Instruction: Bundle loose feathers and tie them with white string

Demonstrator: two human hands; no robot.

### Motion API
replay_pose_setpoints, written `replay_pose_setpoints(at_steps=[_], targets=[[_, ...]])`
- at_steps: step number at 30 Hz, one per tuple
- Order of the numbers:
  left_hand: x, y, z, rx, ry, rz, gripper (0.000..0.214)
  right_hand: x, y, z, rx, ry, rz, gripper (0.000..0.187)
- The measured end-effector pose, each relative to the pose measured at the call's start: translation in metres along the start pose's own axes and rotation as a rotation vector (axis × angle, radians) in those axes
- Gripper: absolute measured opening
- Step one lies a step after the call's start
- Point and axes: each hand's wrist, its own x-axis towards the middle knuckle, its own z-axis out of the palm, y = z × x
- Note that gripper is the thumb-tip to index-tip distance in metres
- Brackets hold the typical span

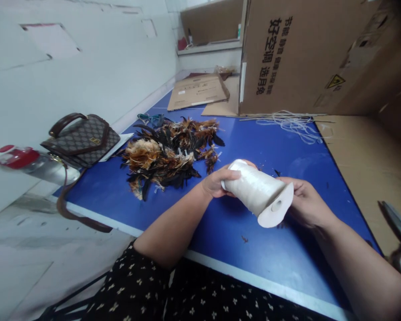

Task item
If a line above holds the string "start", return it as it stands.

Exercise solution
- The measured end-effector pose, each relative to the pose measured at the call's start: translation in metres along the start pose's own axes and rotation as a rotation vector (axis × angle, radians) in those axes
- Step one lies a step after the call's start

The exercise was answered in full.